● **Try it**: Your answer must be a word-for-word copy of the data.

● **The data**:
***

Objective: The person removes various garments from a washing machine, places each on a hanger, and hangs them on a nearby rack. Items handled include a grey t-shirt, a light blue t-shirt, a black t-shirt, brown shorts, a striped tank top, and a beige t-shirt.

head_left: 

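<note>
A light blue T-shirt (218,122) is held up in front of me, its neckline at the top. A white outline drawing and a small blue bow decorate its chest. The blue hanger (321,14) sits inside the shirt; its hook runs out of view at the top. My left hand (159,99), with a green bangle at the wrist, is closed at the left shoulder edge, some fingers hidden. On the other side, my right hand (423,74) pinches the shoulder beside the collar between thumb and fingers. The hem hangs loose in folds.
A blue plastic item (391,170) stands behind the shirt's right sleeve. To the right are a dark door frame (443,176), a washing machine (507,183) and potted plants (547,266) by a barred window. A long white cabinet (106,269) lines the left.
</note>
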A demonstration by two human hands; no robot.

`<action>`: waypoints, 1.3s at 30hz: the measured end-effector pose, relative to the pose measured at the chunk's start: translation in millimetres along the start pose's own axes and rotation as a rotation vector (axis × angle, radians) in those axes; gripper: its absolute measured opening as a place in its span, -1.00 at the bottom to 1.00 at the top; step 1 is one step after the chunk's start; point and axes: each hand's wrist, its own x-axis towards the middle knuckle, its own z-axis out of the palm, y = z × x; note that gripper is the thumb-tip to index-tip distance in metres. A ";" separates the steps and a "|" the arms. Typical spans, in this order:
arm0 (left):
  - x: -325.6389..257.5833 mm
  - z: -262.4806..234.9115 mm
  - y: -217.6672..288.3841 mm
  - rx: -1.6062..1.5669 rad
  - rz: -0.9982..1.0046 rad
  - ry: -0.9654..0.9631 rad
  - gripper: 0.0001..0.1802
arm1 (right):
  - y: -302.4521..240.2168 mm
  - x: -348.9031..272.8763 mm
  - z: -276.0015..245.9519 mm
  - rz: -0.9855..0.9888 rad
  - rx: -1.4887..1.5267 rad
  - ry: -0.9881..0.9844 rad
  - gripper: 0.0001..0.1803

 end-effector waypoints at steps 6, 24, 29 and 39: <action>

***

● **Result for this exercise**:
Objective: The person removes various garments from a washing machine, places each on a hanger, and hangs them on a nearby rack. Items handled include a grey t-shirt, a light blue t-shirt, a black t-shirt, brown shorts, a striped tank top, and a beige t-shirt.

head_left: 

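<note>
A light blue T-shirt (218,122) is held up in front of me, its neckline at the top. A white outline drawing and a small blue bow decorate its chest. The blue hanger (321,14) sits inside the shirt; its hook runs out of view at the top. My left hand (159,99), with a green bangle at the wrist, is closed at the left shoulder edge, some fingers hidden. On the other side, my right hand (423,74) pinches the shoulder beside the collar between thumb and fingers. The hem hangs loose in folds.
A blue plastic item (391,170) stands behind the shirt's right sleeve. To the right are a dark door frame (443,176), a washing machine (507,183) and potted plants (547,266) by a barred window. A long white cabinet (106,269) lines the left.
</note>
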A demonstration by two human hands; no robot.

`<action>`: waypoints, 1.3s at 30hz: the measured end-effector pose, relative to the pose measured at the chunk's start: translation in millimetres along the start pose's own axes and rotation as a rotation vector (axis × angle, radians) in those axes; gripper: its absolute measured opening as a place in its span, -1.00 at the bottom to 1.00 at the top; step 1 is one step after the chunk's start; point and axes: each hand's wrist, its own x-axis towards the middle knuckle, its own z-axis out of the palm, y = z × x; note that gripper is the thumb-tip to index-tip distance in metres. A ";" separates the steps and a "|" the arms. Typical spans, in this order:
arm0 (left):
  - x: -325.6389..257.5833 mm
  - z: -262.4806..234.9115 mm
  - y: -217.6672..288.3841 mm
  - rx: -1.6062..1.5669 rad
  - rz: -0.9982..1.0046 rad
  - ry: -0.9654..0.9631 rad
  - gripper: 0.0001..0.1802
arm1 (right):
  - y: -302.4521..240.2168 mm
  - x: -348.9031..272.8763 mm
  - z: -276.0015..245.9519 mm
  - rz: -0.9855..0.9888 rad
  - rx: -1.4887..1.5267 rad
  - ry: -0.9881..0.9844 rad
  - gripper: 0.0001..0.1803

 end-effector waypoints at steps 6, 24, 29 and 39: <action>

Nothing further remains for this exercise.